◆ **TASK REQUIREMENTS**:
List each line of the data in which the string "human" appears.

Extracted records
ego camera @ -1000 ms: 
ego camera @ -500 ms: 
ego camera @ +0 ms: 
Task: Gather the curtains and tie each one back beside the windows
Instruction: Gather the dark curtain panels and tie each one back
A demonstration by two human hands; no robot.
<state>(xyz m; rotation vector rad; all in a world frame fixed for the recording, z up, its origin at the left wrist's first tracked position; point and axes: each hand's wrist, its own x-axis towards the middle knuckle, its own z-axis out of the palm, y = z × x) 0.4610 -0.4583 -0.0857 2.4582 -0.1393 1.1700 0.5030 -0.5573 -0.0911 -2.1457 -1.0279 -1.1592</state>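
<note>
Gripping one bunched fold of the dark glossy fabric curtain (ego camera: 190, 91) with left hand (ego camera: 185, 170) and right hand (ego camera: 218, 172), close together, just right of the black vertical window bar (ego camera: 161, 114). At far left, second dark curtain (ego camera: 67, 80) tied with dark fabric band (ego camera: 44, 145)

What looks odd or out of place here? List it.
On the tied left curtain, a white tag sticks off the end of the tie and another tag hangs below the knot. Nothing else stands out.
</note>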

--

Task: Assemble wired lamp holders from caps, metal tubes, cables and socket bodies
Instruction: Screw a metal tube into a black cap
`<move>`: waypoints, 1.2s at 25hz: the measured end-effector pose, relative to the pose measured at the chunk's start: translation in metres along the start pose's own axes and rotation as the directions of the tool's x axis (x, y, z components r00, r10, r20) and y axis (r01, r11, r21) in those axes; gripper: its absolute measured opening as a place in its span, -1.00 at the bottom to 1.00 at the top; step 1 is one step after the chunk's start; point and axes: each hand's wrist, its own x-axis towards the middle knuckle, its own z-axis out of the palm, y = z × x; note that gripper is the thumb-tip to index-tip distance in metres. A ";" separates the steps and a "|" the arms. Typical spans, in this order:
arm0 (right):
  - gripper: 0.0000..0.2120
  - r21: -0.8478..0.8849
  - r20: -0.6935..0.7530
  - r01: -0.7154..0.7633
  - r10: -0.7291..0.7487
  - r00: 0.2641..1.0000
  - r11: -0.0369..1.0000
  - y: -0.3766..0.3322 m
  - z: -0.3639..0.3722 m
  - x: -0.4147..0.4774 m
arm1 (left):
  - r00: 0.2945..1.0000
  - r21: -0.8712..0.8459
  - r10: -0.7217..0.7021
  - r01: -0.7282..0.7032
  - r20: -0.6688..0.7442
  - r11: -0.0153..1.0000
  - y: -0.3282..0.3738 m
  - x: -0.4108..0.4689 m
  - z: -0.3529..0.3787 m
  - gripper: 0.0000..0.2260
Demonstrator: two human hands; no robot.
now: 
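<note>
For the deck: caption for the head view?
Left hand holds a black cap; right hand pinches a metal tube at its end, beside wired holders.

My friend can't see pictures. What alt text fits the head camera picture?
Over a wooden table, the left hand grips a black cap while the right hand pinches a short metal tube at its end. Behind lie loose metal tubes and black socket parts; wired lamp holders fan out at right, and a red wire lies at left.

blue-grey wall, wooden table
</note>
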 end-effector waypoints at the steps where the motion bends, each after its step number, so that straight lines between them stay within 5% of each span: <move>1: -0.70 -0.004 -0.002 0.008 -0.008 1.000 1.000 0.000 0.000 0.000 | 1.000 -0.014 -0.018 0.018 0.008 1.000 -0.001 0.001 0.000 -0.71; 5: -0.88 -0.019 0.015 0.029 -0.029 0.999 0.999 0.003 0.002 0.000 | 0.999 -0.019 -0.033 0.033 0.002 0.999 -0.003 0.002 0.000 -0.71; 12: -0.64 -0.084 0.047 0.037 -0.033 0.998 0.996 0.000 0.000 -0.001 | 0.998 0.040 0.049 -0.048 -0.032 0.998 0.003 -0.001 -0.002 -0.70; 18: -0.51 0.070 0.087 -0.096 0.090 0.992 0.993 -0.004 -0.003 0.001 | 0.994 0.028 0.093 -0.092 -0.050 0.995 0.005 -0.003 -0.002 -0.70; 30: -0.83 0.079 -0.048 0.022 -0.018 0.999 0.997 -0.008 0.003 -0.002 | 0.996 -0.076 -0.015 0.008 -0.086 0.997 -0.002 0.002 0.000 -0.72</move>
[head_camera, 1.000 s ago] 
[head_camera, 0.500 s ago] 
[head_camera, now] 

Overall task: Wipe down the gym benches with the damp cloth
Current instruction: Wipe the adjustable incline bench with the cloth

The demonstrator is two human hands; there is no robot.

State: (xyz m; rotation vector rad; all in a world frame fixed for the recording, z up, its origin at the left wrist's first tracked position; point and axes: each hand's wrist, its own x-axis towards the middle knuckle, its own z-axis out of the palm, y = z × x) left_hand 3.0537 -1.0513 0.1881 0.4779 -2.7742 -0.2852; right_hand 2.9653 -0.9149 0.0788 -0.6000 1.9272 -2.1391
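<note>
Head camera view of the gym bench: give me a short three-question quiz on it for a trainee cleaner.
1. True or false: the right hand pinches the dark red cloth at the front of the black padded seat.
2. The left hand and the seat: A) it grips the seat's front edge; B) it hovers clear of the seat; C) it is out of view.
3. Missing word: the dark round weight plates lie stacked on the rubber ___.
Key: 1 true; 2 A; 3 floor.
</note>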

◆ **ANSWER BOX**:
A demonstration by two human hands; no robot.
Demonstrator: two human hands; no robot.
The demonstrator is two human hands; there is no robot.

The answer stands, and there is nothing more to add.